Re: [PATCH] ublk: decouple hctx and ublk server threads

linux-block.vger.kernel.org archive mirror
 help / color / mirror / Atom feed

From: Ming Lei <ming.lei@redhat.com>
To: Uday Shankar <ushankar@purestorage.com>
Cc: Jens Axboe <axboe@kernel.dk>,
	linux-block@vger.kernel.org, ming.lei@redhat.com
Subject: Re: [PATCH] ublk: decouple hctx and ublk server threads
Date: Sun, 6 Oct 2024 17:20:05 +0800	[thread overview]
Message-ID: <ZwJWRSBnH7Cm3djA@fedora> (raw)
In-Reply-To: <20241002224437.3088981-1-ushankar@purestorage.com>

On Wed, Oct 02, 2024 at 04:44:37PM -0600, Uday Shankar wrote:
> Currently, ublk_drv associates to each hardware queue (hctx) a unique
> task (called the queue's ubq_daemon) which is allowed to issue
> COMMIT_AND_FETCH commands against the hctx.
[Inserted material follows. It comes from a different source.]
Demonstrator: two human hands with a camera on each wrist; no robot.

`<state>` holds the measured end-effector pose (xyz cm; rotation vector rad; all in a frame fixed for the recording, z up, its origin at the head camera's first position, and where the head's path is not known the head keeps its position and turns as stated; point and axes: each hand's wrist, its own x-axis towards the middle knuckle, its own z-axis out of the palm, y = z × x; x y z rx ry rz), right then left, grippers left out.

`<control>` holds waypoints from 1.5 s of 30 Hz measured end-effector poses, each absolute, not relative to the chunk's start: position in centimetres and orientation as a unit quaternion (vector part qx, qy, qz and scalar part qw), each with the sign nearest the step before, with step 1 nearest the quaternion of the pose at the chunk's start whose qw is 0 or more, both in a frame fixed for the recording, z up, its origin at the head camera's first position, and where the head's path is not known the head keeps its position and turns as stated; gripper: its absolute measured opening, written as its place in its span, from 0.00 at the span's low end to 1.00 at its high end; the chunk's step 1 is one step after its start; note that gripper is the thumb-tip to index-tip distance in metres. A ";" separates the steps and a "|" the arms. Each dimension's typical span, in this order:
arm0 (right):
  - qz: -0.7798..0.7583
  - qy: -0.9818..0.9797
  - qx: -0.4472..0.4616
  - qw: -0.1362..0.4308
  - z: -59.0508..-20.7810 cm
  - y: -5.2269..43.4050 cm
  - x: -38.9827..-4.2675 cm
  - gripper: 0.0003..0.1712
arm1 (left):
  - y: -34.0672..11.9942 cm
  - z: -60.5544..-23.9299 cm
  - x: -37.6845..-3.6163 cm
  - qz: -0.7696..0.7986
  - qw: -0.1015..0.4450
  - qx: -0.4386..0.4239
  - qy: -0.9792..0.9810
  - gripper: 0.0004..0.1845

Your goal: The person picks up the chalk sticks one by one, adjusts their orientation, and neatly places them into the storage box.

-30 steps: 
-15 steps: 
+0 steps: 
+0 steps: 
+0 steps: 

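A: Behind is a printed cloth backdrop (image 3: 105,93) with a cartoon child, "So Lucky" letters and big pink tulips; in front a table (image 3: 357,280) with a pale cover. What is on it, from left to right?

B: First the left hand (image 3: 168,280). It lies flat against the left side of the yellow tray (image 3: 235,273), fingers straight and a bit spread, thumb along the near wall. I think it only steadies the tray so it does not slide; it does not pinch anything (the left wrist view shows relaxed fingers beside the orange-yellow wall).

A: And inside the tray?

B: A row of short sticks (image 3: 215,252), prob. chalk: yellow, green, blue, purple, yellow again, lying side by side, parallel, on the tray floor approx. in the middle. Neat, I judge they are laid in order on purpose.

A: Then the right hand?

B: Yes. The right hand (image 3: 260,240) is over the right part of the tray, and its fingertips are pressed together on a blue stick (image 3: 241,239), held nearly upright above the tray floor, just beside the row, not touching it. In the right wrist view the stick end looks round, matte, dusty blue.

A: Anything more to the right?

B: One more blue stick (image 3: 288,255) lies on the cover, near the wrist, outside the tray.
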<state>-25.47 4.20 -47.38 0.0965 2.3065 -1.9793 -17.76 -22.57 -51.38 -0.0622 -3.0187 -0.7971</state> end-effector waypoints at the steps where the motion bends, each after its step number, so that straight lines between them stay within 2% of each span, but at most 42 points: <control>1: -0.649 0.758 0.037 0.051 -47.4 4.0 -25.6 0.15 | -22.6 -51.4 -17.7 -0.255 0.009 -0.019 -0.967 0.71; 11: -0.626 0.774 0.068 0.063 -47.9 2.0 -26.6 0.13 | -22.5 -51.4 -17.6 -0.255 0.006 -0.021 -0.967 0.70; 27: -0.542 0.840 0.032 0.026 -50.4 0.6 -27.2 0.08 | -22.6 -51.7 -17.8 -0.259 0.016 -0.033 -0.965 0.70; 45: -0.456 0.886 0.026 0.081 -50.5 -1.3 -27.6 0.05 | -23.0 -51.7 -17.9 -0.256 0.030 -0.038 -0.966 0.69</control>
If any other task attempts
> to do so, the command fails immediately with EINVAL. When considered
> together with the block layer architecture, the result is that for each
> CPU C on the system, there is a unique ublk server thread which is
> allowed to handle I/O submitted on CPU C. This can lead to suboptimal
> performance under imbalanced load generation. For an extreme example,
> suppose all the load is generated on CPUs mapping to a single ublk
> server thread. Then that thread may be fully utilized and become the
> bottleneck in the system, while other ublk server threads are totally
> idle.

I am wondering why the problem can't be avoided by setting ublk server's
thread affinity manually.

> 
> This issue can also be addressed directly in the ublk server without
> kernel support by having threads dequeue I/Os and pass them around to
> ensure even load. But this solution involves moving I/Os between threads
> several times. This is a bad pattern for performance, and we observed a
> significant regression in peak bandwidth with this solution.
> 
> Therefore, address this issue by removing the association of a unique
> ubq_daemon to each hctx. This association is fairly artificial anyways,
> and removing it results in simpler driver code. Imbalanced load can then

I did consider to remove the association from simplifying design &
implementation viewpoint, but there are some problems which are hard to solve.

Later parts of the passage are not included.